Az önce kantin sırasındaydılar ve şimdi tartışıyorlardı. Çünkü Jimin'e, Jungkook'un tanımadığı ama Jimin'in tanıdığı sınıftan biri ona meyve suyu almak istemişti. Jungkook ise o kişiyi görmezden gelip Jimin'e çabucak bir meyve suyu almıştı ve Jimin'i oradan uzaklaştırmıştı.
Jimin bu anlamsız harekete karşı tepkiliydi. Çünkü yaptığı saygısızlıktı. Sözde ondan büyüktü. Jimin, birlikte zaman geçirdikçe daha olgun davranan tarafın kendisi olduğunu fark edip ona hyung demeyi ise çoktan bırakmıştı.
Şimdi ise resmen onu azarlıyordu.
"Bak, gel şuraya oturalım bi'. Düzgünce konuşalım. Senin anladığın yok."
Jungkook'un kolundan çekiştirip ilerideki banka oturttu.
Oturduklarında Jungkook asık suratı ile Jimin'e tip tip baktı. Jimin de ona aynı şekil karşılık verirken Jungkook yüzünü yavaşça yaklaştırmaya başladı. Yaklaştıkça Jimin'in kaşları çatılıyordu. Jungkook burnunun ucuna gelince durdu, durdu ve aniden bağırdı.
"Bö!"
Jimin korkudan çığlık atıp arkasındaki boşluğa düştü. Tutunarak kalkarken poposunu ovalıyordu.
"Ya oha ya."
Jungkook'un kıs kıs güldüğünü görünce gözlerini büyüttü.
"Sanki komik! Ne gülüyorsun ya! Hem suçlu hem güçlü. Gidiyorum ben."
Arkasını dönüp giderken gülmesini henüz bitiren Jungkook peşinden koştu. Omzuna kolunu hızlıca atınca Jimin iyice küçüldü. Çoktan tribini unutmuş kıkır kıkır gülüyordu. (Muster 21st Century Giel partını hayal edin)

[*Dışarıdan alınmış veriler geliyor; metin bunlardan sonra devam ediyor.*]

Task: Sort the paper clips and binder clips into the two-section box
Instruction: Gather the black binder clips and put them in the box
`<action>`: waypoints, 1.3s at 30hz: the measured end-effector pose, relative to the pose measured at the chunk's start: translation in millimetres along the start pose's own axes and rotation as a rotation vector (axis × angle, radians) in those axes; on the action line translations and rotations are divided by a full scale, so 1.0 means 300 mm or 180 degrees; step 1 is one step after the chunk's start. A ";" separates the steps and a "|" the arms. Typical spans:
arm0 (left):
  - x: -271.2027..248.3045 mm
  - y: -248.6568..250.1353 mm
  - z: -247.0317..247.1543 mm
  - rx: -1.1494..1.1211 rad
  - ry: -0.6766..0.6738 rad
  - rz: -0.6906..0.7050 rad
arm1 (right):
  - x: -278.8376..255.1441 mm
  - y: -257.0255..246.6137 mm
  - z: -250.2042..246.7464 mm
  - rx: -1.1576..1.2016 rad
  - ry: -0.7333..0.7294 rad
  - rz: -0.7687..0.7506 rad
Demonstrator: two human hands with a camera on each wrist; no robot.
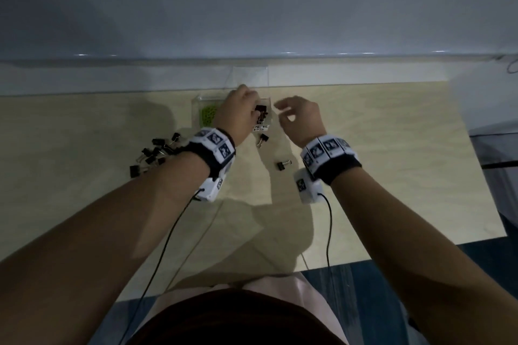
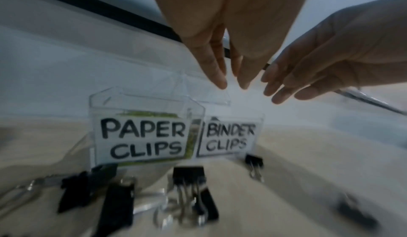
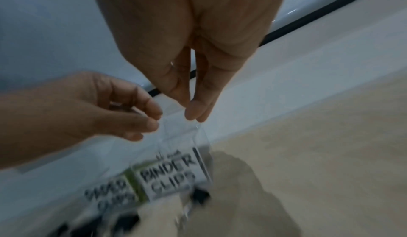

"Bugün bize gelmeye ne dersin Jimin-ssi?"
Jimin dudaklarını büküp gözlerini kısarak hımladı. Düşünüyormuş gibi yaparken Jungkook da onu izliyordu.
"Evlenme teklifi etmedim Jimin. Bu kadar düşünmene gerek yoktu."
Jungkook bunu gülerek söylerken Jimin birden paniklemişti. Gözlerini kırpıştırıp Jungkook'un kolunu itti hızlıca. Gergince gülüp kafasını eğerken ensesindeki saçlarını kaşıdı.
"Ahaha. Sadece ödevim falan var mı onu düşünüyordum."
Jungkook artık boşta kalan elini cebine sokup şüpheyle Jimin'e baktı. Gerildiğini tabii ki de anlamıştı. Fakat Jimin'i zor durumda bırakmadı.
"Var mıymış? Geldi mi aklına?"
Jimin, Jungkook'a yan bir bakış atıp kafasını salladı.
"Yok sanırım. Çıkışta anneme haber verip gidebiliriz."
Jimin birden durunca Jungkook da durdu. Jimin merakla kaşlarını kaldırıp Jungkook'a baktı.
"Ama annenin haberi var, değil mi? Yani haberi yoksa rahatsızlık vermek istemem."
Jungkook elini Jimin'in ince beline koyup yürümeye yönlendirdi.
"Gerçekten rahatsızlık vereceğini mi düşünüyorsun? Sen çıldırmışsın."
Jimin yeniden durdu.
"Ama ayıp olur Jungkook!"
Jungkook, Jimin'in belini hafifçe sıkıp ileri itti yavaşça yürümesi için.
"O kadar ayıp olur ki eve gittiğimde benden çok senin eve geldiğine sevinir. Hiçbir şeyden haberin yok Park Jimin."
Jimin'in gerçekten hiçbir şeyden haberi yoktu.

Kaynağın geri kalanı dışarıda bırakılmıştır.